- Work request -
Every line of the entries with the word "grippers" in it should be shown.
......
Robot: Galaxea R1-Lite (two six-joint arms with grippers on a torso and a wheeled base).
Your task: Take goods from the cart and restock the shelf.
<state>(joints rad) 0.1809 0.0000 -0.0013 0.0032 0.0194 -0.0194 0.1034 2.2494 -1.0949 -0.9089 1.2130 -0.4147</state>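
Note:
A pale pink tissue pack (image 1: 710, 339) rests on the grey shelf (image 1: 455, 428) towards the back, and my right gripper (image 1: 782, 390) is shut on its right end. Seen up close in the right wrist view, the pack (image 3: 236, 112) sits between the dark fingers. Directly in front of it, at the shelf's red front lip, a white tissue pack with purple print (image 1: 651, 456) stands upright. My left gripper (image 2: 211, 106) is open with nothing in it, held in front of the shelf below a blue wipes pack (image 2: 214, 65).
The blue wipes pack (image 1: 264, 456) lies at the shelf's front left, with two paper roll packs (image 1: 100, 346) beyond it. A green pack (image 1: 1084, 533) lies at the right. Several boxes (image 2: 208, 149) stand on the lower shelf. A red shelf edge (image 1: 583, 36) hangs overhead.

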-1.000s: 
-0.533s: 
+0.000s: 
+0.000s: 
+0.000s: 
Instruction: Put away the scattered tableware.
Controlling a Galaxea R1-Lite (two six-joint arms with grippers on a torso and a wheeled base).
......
- The completed task -
Robot: Galaxea R1-Lite (two six-joint arms with grippers on a torso and a wheeled base).
Controlling a Galaxea R1-Lite (two six-joint arms with grippers on a torso and a wheeled base).

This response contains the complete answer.